MS PSMs overlapping annotated loci were annotated based on current HAVANA annotation guidelines (http://www.sanger.ac.uk/research/projects/vertebrategenome/havana/assets/guidelines.pdf). For loci unsupported by existing annotation, an annotation hierarchy of RT-PCR > species-specific transcriptional support > rodent specific transcriptional support > strong mammalian conservation > paralogous gene transcriptional evidence was used for aiding annotation (Table 1).

Translated pseudogenes

The parent of each mouse translated pseudogene identified was selected in a two-step process. First, parents were assigned by homology scoring of the putative translation of the processed pseudogene object against the SWISS-PROT data set using the current HAVANA annotation guidelines. Second, as an additional check, each of the PSMs aligning to the pseudogenic loci were individually assigned to a parent mouse protein by aligning to the complete UniProt database using the hidden Markov model–based program HMMER. In all cases, the same parent mouse protein was assigned to each of our translated pseudogene loci using both strategies.

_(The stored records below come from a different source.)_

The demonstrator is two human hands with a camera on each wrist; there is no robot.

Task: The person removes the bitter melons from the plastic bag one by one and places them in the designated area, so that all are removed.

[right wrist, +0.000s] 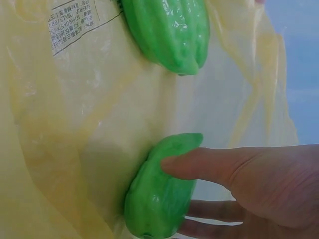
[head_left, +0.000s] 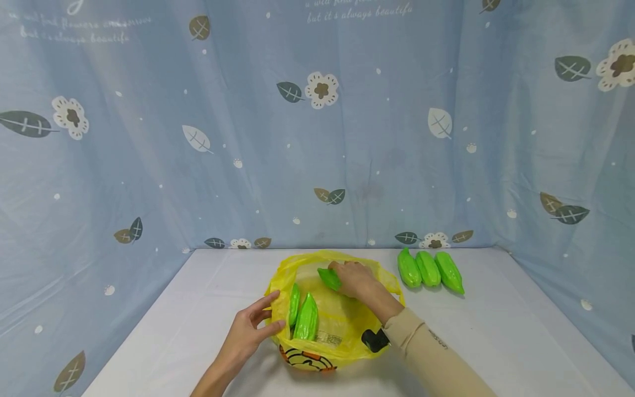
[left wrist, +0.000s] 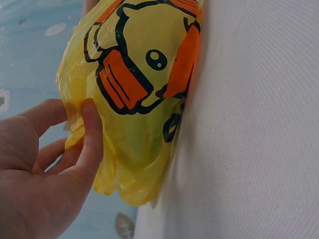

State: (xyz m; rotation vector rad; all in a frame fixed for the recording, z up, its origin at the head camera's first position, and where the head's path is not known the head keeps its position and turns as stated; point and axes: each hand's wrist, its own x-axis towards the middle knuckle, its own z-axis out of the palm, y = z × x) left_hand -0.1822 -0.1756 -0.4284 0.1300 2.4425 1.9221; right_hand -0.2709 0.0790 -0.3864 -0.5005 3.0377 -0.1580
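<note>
Inside the yellow bag (head_left: 342, 317), our right grip (head_left: 356, 280) holds a green gourd (head_left: 329, 279); our left grip (head_left: 250, 326) pinches the bag's left edge. The gourd seems light, stiff, slick: best held mid-body.

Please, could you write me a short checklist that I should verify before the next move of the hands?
1. Mouth of the yellow bag open: ok, it gapes wide.
2. Left hand steadying the bag: ok, it pinches the edge.
3. Right hand inside the bag, gripping the held vegetable: ok.
4. Held vegetable's weight resting on the bag: cannot tell.
5. Every green vegetable inside: not ok, three vegetables lie on the table, right of the bag.
</note>
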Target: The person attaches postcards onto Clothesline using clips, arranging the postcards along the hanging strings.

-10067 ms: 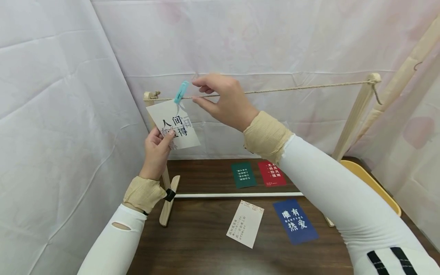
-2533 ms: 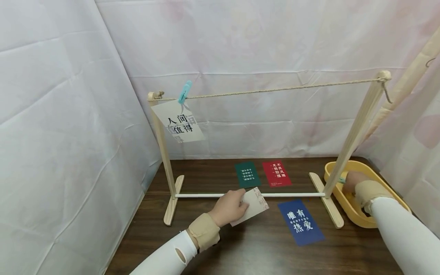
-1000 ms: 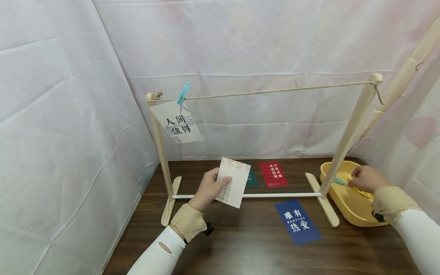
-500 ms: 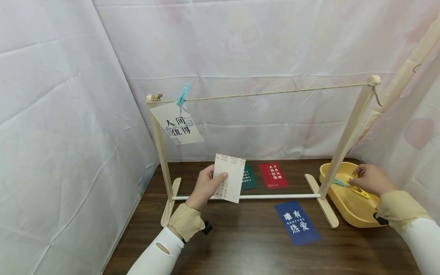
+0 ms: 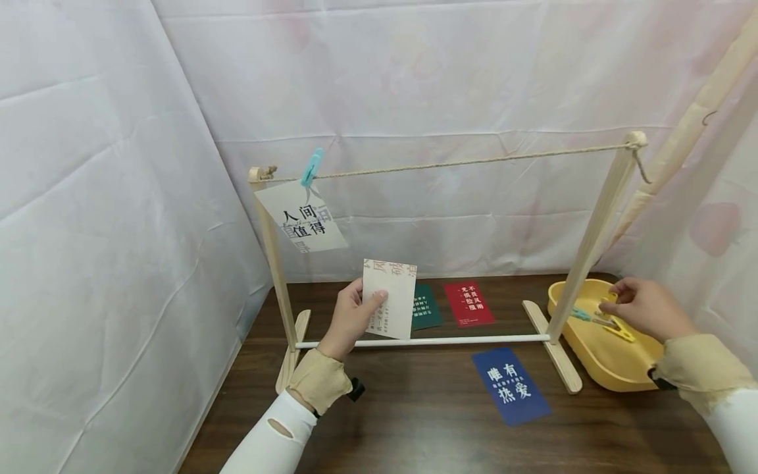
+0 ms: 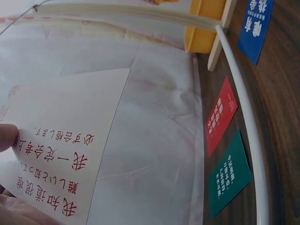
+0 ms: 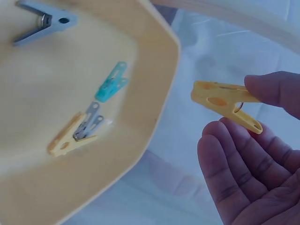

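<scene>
My left hand [image 5: 349, 319] grips a cream postcard [image 5: 398, 315] upright by its left edge, thumb across the front; its reddish lettering fills the left wrist view. My right hand [image 5: 651, 308], over the yellow tray [image 5: 616, 372], pinches a yellow clothespin [image 7: 222, 97] by its handle ends between thumb and fingers. Inside the tray lie a turquoise clothespin [image 7: 111, 82], another yellow one [image 7: 68, 136] and grey ones [image 7: 44, 21]. A white postcard [image 5: 304, 227] hangs tilted from the rope [image 5: 444, 166] at the left, held by a turquoise clothespin [image 5: 311, 168].
A wooden frame, its right post [image 5: 595, 243] beside the tray, carries the rope. A white rod [image 5: 474, 340] joins its feet low over the table [image 5: 414, 421]. Blue [image 5: 512, 388], red [image 5: 470, 304] and green [image 5: 428, 309] postcards lie on the table. White curtains hang behind.
The left hand let go of the hanging white postcard, picked the cream one off the table and raised it. The right hand went from the rope to the tray and lifted out a yellow clothespin.
</scene>
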Demonstrator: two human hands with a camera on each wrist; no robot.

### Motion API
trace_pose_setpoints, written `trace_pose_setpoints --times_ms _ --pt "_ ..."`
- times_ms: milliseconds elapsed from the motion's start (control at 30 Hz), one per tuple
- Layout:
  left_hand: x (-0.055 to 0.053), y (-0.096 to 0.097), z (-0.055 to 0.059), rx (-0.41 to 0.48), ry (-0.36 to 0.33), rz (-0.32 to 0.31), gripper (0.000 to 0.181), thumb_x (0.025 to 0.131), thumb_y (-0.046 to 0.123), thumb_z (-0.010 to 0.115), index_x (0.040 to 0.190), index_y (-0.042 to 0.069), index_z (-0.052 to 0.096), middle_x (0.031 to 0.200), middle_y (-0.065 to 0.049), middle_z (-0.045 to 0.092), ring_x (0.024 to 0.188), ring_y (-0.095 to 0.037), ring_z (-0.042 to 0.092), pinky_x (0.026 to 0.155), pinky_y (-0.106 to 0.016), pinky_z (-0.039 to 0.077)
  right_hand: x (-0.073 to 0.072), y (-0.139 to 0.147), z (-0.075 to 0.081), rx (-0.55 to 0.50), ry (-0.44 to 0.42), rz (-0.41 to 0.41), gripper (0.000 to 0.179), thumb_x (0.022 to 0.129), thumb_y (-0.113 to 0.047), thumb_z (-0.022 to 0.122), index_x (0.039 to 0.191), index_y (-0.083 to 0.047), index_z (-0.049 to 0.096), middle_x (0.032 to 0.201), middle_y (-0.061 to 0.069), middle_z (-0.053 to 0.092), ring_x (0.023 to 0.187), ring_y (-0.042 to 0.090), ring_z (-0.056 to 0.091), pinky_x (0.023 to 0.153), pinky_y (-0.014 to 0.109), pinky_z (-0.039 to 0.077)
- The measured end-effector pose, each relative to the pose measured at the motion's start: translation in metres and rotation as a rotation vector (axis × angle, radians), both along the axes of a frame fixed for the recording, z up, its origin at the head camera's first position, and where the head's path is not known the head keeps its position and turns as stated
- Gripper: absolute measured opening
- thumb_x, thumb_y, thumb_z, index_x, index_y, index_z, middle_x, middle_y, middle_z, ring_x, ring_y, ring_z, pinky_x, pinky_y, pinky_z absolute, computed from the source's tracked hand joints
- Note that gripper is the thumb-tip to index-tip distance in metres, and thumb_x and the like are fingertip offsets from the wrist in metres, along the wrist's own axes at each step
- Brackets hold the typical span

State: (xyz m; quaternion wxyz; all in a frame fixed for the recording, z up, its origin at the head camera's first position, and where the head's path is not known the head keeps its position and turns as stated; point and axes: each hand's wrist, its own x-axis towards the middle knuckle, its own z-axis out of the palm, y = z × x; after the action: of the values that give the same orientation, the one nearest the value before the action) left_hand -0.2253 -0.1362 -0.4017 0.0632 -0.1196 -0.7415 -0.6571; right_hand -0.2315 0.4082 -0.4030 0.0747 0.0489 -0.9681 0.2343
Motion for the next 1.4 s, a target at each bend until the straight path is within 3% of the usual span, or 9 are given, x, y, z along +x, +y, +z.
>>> trace_pose_setpoints --times_ms 300,667,833,1067,1400 --pt "-0.001 0.000 0.009 0.024 0.032 -0.022 0.030 0.108 0.009 0.064 0.135 -0.004 0.066 0.116 -0.026 0.077 0.097 -0.024 0.080 0.078 -0.040 0.068 0.009 -0.015 0.015 -0.013 0.050 0.017 0.036 0.091 -0.016 0.084 0.108 0.010 0.067 0.088 0.016 0.075 0.072 0.012 0.062 0.061 0.027 0.048" --pt "-0.002 -0.003 0.020 0.077 0.051 -0.016 0.034 0.112 0.010 0.056 0.142 -0.003 0.063 0.116 -0.026 0.075 0.091 -0.011 0.077 0.076 -0.028 0.064 0.022 -0.041 0.040 -0.005 0.116 0.064 0.033 0.089 -0.017 0.088 0.104 0.007 0.071 0.085 0.008 0.077 0.069 -0.001 0.061 0.061 0.024 0.050" --pt "-0.003 -0.004 0.023 0.089 0.095 -0.019 0.035 0.113 0.010 0.054 0.144 -0.005 0.061 0.118 -0.029 0.074 0.091 -0.009 0.076 0.078 -0.026 0.063 0.028 -0.054 0.049 0.000 0.115 0.079 0.034 0.088 -0.017 0.089 0.108 0.006 0.072 0.087 0.007 0.077 0.072 0.001 0.062 0.061 0.024 0.051" --pt "-0.007 -0.004 0.027 0.117 0.132 -0.015 0.031 0.112 0.009 0.056 0.138 -0.007 0.063 0.112 -0.024 0.077 0.089 -0.008 0.077 0.077 -0.027 0.064 0.034 -0.074 0.055 -0.035 0.179 0.110 0.030 0.087 -0.011 0.091 0.105 0.004 0.073 0.086 0.007 0.078 0.070 -0.014 0.056 0.060 0.020 0.051" --pt "-0.010 -0.005 0.035 0.136 0.151 0.004 0.030 0.110 0.008 0.059 0.135 -0.009 0.066 0.109 -0.025 0.078 0.086 -0.008 0.078 0.075 -0.027 0.065 0.039 -0.105 0.063 -0.065 0.274 0.171 0.024 0.087 -0.005 0.090 0.101 0.002 0.073 0.086 0.009 0.079 0.070 -0.013 0.061 0.059 0.016 0.052"
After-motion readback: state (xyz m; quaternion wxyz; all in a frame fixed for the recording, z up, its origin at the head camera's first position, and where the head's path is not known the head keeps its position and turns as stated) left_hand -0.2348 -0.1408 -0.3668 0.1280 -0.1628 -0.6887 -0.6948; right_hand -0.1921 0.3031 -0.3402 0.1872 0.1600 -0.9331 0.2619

Genes orthologous to these parent mouse proteins were identified using the orthologous gene identifying application of the Ensembl website (http://www.ensembl.org/Mus_musculus/Gene/Compara_Ortholog?g=). Parent proteins were aligned with the putative translations of the translated pseudogene loci using the online ClustalW2 application available at the website of the European Bioinformatics Institute (EBI; http://www.ebi.ac.uk/Tools/clustalw2/index.html). The identification of domains within these translations and parent proteins was aided by the InterProScan application, another tool of the EBI website (http://www.ebi.ac.uk/Tools/InterProScan/).

Acknowledgments

We thank Eric Deutsch and coworkers for the mgf data export of the PeptideAtlas data and Mario Stanke for help and support with Augustus. We further thank Michael Tress and Laurens Wilming for comments on the manuscript, Felix Kokocinski and Jonathan Warren for help with the DAS annotation server setup, James Gilbert for the compilation of the NMD mouse transcripts, and the Ensembl and Havana team for their ongoing support. This work was funded by the Wellcome Trust. D.J.A. is funded by Cancer Research-UK.